#### WORK INSTRUCTION
Produce the listing below again, exactly as shown.

#### GIVEN DATA
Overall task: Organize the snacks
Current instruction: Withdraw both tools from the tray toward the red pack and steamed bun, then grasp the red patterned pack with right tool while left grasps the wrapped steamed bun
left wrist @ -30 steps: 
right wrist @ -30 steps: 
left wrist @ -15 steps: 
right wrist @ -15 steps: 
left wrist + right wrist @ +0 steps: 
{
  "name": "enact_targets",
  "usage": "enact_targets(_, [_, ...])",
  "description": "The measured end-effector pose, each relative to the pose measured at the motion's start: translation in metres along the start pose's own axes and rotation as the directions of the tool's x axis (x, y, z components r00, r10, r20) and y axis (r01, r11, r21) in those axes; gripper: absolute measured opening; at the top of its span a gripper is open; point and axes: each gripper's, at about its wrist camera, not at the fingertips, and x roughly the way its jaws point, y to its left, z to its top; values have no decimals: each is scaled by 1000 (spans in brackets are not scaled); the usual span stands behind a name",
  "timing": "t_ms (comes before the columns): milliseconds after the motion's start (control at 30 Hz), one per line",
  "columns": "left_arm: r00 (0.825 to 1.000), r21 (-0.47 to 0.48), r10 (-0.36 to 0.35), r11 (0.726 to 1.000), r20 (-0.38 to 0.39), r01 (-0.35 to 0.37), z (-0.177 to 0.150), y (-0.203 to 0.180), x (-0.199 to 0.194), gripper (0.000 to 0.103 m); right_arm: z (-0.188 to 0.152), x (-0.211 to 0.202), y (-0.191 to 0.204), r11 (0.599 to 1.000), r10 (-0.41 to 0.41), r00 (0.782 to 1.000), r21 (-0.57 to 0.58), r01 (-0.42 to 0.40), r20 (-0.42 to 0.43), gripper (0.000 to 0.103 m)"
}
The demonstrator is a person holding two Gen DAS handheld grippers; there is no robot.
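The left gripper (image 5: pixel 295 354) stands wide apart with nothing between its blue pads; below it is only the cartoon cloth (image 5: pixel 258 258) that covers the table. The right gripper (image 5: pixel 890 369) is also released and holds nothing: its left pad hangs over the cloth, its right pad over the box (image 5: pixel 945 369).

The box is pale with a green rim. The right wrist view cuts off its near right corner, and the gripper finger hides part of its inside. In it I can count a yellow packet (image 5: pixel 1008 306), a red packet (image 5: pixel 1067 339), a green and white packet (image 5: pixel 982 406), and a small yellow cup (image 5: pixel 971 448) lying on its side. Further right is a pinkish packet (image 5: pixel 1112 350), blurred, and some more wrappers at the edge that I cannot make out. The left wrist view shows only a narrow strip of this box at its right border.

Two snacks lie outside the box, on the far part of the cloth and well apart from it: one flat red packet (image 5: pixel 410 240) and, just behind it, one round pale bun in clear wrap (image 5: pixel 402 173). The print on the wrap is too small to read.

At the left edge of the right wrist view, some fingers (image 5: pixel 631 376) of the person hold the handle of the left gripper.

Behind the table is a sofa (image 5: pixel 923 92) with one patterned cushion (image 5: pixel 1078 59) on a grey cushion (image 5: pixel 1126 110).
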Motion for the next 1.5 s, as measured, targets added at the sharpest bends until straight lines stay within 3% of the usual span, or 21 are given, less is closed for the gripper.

#### OUTPUT FOR THIS TASK
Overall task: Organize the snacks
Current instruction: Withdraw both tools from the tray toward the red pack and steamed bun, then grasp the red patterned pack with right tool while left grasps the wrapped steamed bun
left wrist @ -30 steps: 
right wrist @ -30 steps: 
left wrist @ -15 steps: 
right wrist @ -15 steps: 
left wrist + right wrist @ +0 steps: 
{
  "name": "enact_targets",
  "usage": "enact_targets(_, [_, ...])",
  "description": "The measured end-effector pose, each relative to the pose measured at the motion's start: translation in metres along the start pose's own axes and rotation as the directions of the tool's x axis (x, y, z components r00, r10, r20) and y axis (r01, r11, r21) in those axes; gripper: absolute measured opening; at the top of its span a gripper is open; point and axes: each gripper's, at about its wrist camera, not at the fingertips, and x roughly the way its jaws point, y to its left, z to its top; values have no decimals: each is scaled by 1000 (spans in brackets are not scaled); the usual span stands behind a name",
  "timing": "t_ms (comes before the columns): milliseconds after the motion's start (control at 30 Hz), one per line",
  "columns": "left_arm: r00 (0.825 to 1.000), r21 (-0.47 to 0.48), r10 (-0.36 to 0.35), r11 (0.726 to 1.000), r20 (-0.38 to 0.39), r01 (-0.35 to 0.37), z (-0.177 to 0.150), y (-0.203 to 0.180), x (-0.199 to 0.194), gripper (0.000 to 0.103 m); right_arm: z (-0.188 to 0.152), x (-0.211 to 0.202), y (-0.191 to 0.204), r11 (0.599 to 1.000), r10 (-0.41 to 0.41), r00 (0.782 to 1.000), r21 (-0.57 to 0.58), r01 (-0.42 to 0.40), r20 (-0.42 to 0.43), gripper (0.000 to 0.103 m)"
}
The demonstrator is a person holding two Gen DAS handheld grippers; there is no robot.
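The left gripper (image 5: pixel 295 354) stands wide apart with nothing between its blue pads; below it is only the cartoon cloth (image 5: pixel 258 258) that covers the table. The right gripper (image 5: pixel 890 369) is also released and holds nothing: its left pad hangs over the cloth, its right pad over the box (image 5: pixel 945 369).

The box is pale with a green rim. The right wrist view cuts off its near right corner, and the gripper finger hides part of its inside. In it I can count a yellow packet (image 5: pixel 1008 306), a red packet (image 5: pixel 1067 339), a green and white packet (image 5: pixel 982 406), and a small yellow cup (image 5: pixel 971 448) lying on its side. Further right is a pinkish packet (image 5: pixel 1112 350), blurred, and some more wrappers at the edge that I cannot make out. The left wrist view shows only a narrow strip of this box at its right border.

Two snacks lie outside the box, on the far part of the cloth and well apart from it: one flat red packet (image 5: pixel 410 240) and, just behind it, one round pale bun in clear wrap (image 5: pixel 402 173). The print on the wrap is too small to read.

At the left edge of the right wrist view, some fingers (image 5: pixel 631 376) of the person hold the handle of the left gripper.

Behind the table is a sofa (image 5: pixel 923 92) with one patterned cushion (image 5: pixel 1078 59) on a grey cushion (image 5: pixel 1126 110).
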Motion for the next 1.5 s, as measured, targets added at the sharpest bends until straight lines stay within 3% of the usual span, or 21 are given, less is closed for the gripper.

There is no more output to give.